**The problem:** Scan the lines below; pull out those with "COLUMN".

[Extracted data entries]
****************************************

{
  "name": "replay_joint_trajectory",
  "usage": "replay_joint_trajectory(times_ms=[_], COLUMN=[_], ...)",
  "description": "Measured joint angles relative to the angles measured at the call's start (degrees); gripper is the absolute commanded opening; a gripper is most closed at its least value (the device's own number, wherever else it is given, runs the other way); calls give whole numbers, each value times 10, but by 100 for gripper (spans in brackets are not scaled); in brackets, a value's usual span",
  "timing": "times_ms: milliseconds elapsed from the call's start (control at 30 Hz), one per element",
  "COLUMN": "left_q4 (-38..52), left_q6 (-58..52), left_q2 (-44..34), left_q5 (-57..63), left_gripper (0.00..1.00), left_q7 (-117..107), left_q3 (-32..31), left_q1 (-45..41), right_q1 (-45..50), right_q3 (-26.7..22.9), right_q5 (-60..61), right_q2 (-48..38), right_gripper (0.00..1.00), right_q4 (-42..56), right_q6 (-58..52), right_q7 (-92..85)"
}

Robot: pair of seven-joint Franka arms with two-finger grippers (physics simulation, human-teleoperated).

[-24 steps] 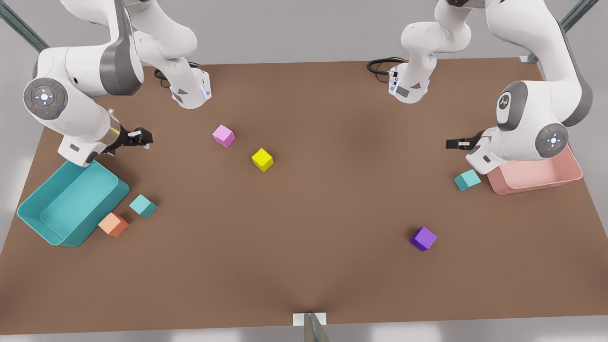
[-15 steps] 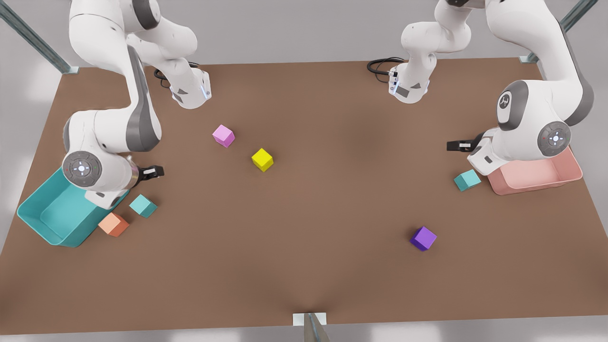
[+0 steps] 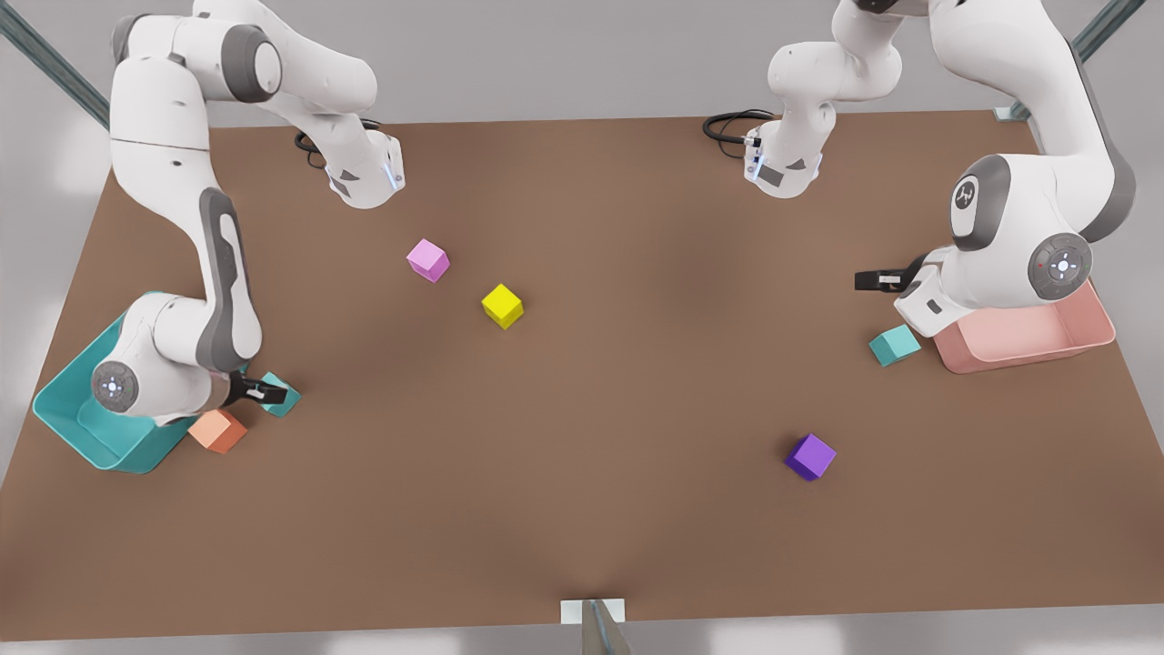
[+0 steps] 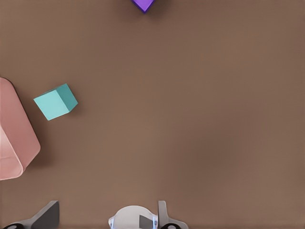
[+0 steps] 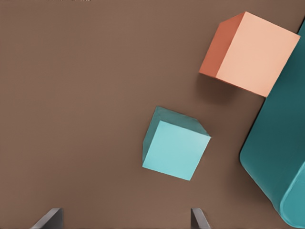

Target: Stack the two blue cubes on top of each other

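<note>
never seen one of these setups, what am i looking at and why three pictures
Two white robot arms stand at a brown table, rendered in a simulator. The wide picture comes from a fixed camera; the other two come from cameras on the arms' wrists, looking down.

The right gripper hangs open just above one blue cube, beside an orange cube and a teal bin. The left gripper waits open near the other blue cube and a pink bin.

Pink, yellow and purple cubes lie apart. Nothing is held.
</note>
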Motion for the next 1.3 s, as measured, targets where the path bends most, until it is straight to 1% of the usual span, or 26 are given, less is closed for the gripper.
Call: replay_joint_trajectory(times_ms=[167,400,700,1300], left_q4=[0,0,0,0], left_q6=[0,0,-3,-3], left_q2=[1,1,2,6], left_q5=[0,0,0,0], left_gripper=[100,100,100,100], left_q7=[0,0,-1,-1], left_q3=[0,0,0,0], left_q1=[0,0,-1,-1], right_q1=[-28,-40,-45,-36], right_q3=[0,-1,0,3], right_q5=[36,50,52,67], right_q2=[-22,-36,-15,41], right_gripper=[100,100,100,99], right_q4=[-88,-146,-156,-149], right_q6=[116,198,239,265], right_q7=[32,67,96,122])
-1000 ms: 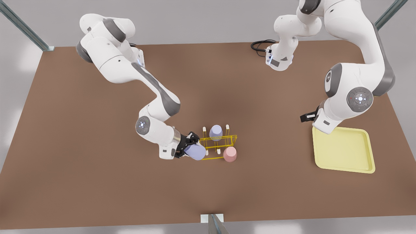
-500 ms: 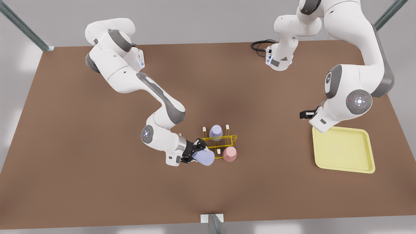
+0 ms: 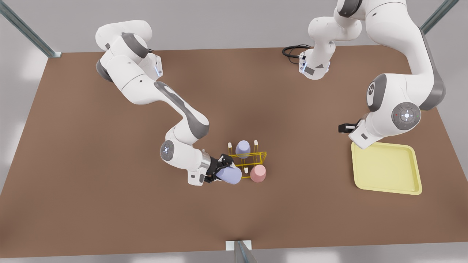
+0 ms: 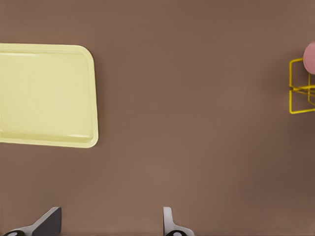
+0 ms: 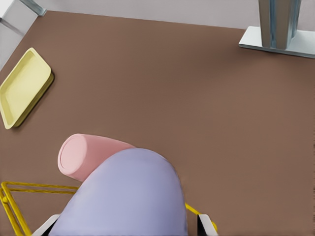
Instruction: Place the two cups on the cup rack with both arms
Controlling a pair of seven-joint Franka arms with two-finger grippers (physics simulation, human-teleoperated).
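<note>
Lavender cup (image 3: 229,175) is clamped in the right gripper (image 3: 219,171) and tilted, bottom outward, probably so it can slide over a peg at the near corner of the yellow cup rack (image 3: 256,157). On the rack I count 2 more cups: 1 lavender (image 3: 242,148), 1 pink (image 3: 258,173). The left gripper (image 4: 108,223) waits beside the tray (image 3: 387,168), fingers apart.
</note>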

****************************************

**Output of the exercise:**
  "usage": "replay_joint_trajectory(times_ms=[_], COLUMN=[_], ...)",
  "COLUMN": "left_q4 (-38..52), left_q6 (-58..52), left_q2 (-44..34), left_q5 (-57..63), left_gripper (0.00..1.00), left_q7 (-117..107), left_q3 (-32..31), left_q1 (-45..41), right_q1 (-45..50), right_q3 (-26.7..22.9), right_q5 (-60..61), right_q2 (-48..38), right_gripper (0.00..1.00), right_q4 (-42..56), right_q6 (-58..52), right_q7 (-92..85)"

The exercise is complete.